▸ **Task goal**: In the reply, include exactly the lines of the entries below from the first to the line with "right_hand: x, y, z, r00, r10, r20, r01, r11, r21", that line included.

▸ **Records**:
+-------+
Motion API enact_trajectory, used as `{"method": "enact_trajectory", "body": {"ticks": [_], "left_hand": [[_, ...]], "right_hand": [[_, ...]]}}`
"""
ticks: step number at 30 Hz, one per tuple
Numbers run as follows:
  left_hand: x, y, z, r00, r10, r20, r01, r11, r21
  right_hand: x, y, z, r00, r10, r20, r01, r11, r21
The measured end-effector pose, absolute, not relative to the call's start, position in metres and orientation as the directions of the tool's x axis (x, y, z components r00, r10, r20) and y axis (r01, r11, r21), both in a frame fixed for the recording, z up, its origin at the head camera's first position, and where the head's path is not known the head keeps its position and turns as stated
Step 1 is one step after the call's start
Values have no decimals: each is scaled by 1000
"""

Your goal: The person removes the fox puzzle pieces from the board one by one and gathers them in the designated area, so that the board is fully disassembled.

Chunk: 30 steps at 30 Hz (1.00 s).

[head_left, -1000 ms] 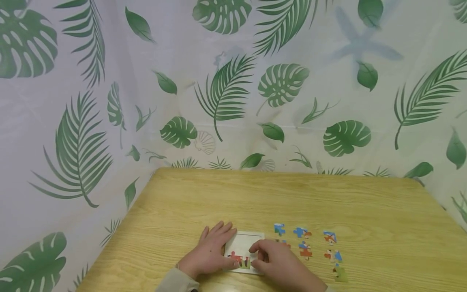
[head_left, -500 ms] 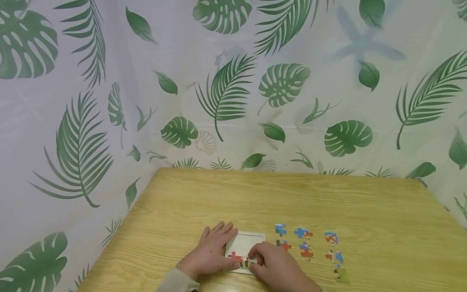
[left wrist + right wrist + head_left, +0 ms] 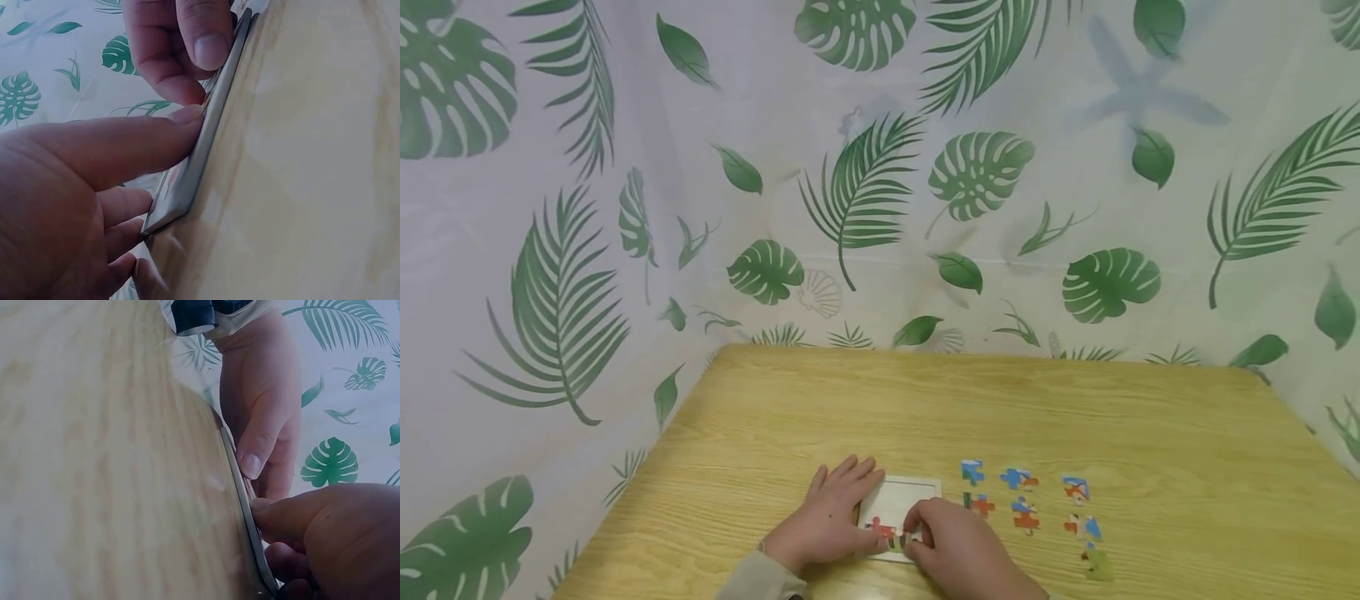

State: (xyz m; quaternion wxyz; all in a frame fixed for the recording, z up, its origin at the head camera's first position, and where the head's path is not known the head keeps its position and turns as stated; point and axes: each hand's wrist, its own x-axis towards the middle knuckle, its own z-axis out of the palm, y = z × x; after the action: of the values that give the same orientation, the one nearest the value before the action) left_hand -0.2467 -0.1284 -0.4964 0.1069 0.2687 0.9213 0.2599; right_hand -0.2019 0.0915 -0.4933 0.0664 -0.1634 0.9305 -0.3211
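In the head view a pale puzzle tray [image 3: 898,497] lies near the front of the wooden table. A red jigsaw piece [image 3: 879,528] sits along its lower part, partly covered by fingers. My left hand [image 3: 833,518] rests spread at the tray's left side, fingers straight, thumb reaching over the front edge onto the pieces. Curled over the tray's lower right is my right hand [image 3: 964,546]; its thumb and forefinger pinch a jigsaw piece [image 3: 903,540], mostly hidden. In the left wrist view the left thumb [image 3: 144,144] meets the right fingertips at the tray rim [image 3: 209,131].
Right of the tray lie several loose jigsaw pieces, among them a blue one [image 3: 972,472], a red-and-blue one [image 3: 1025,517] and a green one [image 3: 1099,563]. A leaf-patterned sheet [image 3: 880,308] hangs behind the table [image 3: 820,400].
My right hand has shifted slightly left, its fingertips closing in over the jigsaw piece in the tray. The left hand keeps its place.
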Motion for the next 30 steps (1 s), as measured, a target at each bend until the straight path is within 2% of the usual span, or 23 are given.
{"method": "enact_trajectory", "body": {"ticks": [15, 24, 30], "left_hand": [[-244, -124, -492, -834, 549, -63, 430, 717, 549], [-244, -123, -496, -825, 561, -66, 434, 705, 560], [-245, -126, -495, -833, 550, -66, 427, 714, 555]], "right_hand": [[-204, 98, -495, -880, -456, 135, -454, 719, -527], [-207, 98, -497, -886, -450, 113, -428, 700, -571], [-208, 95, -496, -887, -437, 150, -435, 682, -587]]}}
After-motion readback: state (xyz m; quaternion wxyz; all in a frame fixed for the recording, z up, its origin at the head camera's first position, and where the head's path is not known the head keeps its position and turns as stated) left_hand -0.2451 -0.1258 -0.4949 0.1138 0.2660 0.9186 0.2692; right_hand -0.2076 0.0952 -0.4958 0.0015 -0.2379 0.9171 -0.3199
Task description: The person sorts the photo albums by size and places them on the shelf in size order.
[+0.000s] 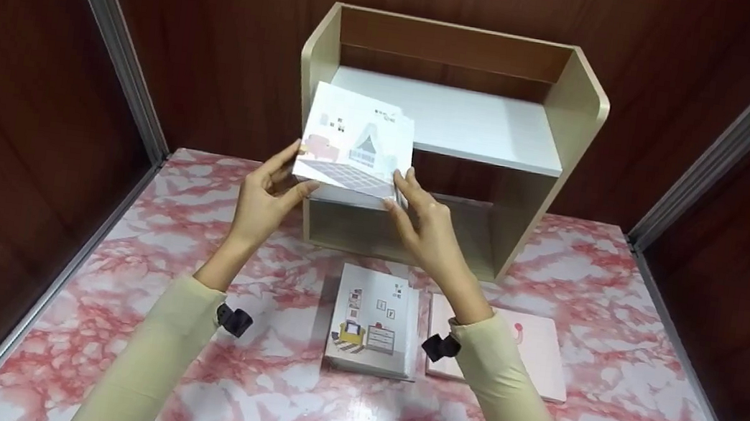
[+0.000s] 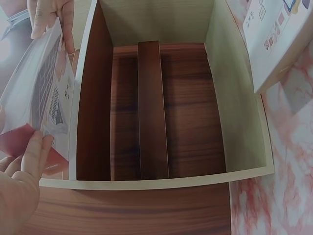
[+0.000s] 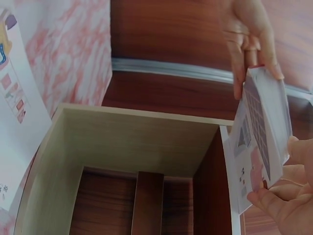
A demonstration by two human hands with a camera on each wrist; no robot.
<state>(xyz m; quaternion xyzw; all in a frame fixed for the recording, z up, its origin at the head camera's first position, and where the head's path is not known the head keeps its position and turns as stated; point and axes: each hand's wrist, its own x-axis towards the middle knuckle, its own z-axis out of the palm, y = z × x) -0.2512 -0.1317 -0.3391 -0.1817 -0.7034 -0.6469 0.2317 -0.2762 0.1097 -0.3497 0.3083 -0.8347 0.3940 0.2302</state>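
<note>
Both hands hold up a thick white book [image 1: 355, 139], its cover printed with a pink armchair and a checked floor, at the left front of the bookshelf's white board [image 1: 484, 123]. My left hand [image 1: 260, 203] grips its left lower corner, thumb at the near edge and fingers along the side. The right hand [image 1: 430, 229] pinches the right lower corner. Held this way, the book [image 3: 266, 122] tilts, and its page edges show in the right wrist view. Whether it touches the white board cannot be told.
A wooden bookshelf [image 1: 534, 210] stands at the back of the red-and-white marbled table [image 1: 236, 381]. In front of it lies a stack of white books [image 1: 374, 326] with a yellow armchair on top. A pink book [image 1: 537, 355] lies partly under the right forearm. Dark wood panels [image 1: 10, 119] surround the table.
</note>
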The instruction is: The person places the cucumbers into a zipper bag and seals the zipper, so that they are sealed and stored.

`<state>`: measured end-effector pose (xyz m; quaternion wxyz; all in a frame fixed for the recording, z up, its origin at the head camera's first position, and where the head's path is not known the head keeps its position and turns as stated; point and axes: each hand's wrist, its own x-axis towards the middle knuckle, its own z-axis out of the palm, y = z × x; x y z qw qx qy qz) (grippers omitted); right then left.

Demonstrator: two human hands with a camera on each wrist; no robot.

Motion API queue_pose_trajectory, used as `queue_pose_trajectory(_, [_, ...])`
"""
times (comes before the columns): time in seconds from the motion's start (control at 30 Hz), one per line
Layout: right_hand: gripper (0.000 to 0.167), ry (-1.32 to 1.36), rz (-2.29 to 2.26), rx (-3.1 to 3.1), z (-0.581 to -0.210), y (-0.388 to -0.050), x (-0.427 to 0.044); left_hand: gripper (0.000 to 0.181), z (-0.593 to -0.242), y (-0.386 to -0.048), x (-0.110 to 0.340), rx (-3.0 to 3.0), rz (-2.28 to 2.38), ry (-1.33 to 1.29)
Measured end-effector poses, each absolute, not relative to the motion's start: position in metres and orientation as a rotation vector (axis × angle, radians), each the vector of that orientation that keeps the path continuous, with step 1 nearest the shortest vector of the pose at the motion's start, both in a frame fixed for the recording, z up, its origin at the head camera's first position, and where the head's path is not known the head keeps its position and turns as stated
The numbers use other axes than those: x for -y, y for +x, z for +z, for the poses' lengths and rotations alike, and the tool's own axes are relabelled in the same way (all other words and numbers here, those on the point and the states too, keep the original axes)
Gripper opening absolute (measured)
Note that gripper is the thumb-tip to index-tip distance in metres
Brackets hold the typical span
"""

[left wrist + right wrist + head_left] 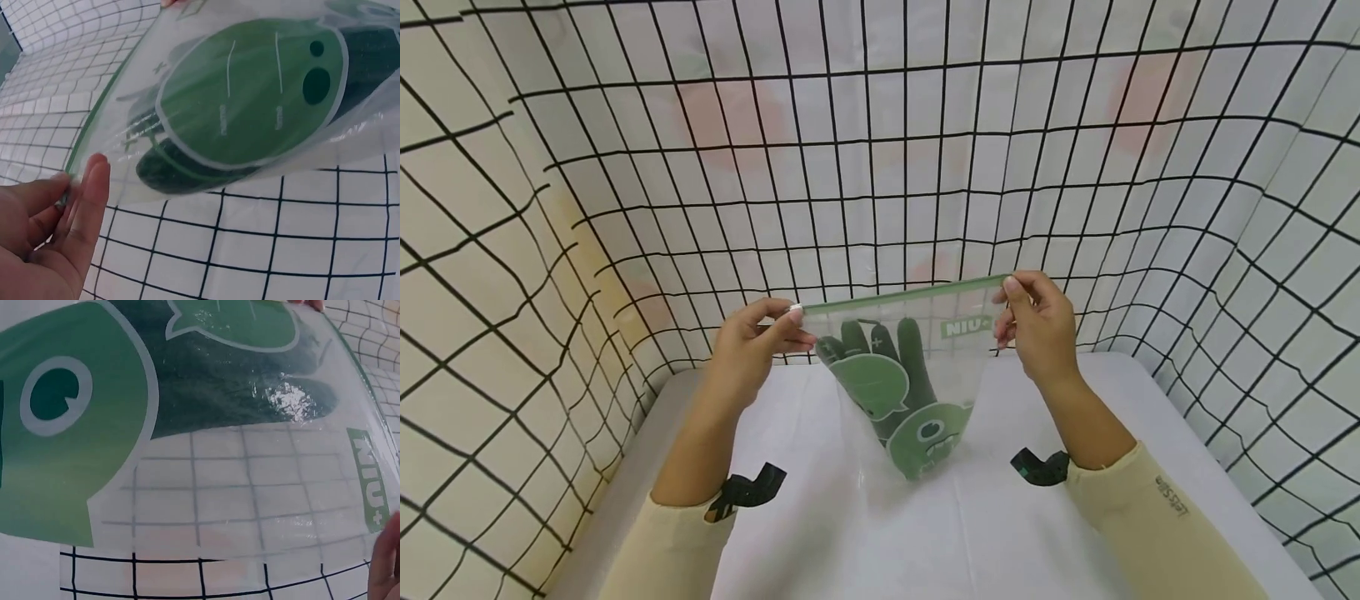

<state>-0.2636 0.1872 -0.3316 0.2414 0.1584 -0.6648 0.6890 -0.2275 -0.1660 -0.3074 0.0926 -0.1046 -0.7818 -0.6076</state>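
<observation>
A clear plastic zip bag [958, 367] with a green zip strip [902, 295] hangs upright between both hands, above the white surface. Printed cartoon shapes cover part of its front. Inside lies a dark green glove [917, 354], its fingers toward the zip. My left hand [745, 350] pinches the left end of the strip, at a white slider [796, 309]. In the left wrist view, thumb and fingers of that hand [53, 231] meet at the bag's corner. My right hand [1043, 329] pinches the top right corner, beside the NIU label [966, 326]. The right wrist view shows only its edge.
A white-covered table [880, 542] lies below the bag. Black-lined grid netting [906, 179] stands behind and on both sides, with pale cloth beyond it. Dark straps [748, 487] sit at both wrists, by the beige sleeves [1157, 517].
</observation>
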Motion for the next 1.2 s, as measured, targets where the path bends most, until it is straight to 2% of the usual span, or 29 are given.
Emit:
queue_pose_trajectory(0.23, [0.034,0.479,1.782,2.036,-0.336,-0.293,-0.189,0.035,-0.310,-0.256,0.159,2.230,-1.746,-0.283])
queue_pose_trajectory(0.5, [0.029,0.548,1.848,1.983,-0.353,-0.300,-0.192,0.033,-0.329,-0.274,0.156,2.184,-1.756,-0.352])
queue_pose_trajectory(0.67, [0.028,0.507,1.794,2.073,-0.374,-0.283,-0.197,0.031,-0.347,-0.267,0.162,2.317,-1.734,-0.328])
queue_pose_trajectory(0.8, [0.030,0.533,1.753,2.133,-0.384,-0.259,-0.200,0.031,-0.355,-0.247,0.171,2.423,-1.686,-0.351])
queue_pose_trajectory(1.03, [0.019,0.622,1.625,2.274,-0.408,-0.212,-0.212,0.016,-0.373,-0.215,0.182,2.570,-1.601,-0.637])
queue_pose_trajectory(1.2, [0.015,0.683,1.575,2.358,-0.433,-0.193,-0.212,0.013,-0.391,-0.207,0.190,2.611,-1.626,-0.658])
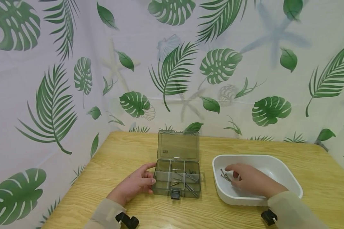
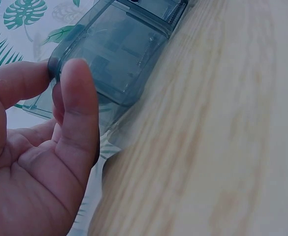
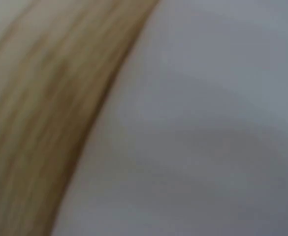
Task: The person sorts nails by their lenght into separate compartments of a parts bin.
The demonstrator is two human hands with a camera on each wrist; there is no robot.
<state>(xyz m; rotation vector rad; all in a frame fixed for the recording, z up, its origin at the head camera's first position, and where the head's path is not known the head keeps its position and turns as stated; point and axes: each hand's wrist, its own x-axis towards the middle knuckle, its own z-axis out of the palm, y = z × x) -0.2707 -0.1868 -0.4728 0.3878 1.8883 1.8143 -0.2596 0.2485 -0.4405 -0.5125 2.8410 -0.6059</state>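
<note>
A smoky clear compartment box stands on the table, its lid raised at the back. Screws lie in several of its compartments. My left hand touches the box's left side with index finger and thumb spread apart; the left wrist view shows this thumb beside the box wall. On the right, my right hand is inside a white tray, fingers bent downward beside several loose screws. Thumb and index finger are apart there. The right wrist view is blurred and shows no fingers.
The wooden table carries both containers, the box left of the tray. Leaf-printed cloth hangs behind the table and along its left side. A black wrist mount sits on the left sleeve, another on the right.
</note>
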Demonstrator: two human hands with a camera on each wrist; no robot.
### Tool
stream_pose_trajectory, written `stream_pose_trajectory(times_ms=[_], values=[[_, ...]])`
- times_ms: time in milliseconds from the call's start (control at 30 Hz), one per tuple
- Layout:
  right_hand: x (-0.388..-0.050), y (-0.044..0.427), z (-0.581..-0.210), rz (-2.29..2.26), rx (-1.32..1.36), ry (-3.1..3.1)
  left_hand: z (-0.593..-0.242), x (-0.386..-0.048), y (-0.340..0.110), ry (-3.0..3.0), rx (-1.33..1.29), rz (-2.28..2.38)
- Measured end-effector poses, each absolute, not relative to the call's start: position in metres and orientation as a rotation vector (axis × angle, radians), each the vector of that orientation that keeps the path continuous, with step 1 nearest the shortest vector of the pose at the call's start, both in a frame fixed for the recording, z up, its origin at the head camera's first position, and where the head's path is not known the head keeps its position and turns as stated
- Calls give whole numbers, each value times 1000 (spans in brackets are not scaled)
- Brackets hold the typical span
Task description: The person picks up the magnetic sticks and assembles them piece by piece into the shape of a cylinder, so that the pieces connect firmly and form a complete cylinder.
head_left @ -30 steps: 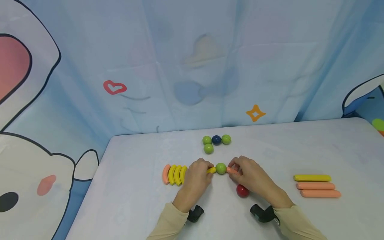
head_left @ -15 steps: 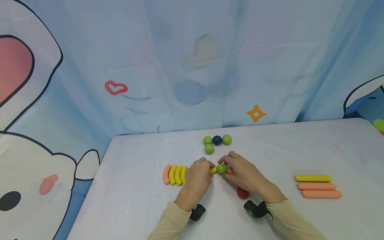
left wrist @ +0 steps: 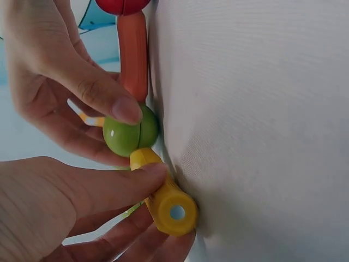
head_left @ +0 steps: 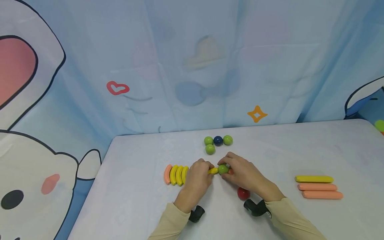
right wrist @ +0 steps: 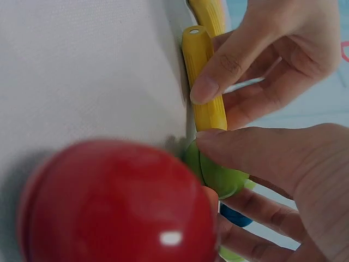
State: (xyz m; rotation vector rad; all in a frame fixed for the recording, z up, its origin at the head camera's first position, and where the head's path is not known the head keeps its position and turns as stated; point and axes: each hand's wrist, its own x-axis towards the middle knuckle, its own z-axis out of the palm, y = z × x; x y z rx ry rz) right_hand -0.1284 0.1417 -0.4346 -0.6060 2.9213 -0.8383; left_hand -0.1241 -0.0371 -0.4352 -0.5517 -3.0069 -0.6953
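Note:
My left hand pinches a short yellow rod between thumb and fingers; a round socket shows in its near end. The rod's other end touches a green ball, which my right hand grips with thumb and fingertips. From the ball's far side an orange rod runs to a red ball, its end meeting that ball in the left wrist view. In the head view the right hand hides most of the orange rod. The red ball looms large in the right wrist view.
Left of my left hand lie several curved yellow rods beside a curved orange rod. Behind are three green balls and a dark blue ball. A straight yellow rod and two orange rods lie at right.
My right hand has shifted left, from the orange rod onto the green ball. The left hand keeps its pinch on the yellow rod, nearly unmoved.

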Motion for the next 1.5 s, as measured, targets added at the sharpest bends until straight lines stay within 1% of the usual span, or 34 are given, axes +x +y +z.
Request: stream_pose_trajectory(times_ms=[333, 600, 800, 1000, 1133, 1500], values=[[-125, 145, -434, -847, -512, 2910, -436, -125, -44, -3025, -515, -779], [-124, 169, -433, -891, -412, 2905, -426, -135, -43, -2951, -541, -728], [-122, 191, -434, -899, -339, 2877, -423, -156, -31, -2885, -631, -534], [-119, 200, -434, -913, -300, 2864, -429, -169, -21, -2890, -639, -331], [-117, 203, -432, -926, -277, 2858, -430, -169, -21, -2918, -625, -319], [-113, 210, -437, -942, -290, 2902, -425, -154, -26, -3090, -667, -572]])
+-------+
▸ **Written answer**:
Motion API enact_trajectory, used as `{"method": "enact_trajectory", "body": {"ticks": [_], "left_hand": [[_, ...]], "right_hand": [[_, ...]]}}`
"""
ticks: step number at 30 Hz, one per tuple
Numbers run as follows:
  left_hand: x, y, z, r00, r10, r20, r01, r11, r21
  right_hand: x, y, z, r00, r10, r20, r01, r11, r21

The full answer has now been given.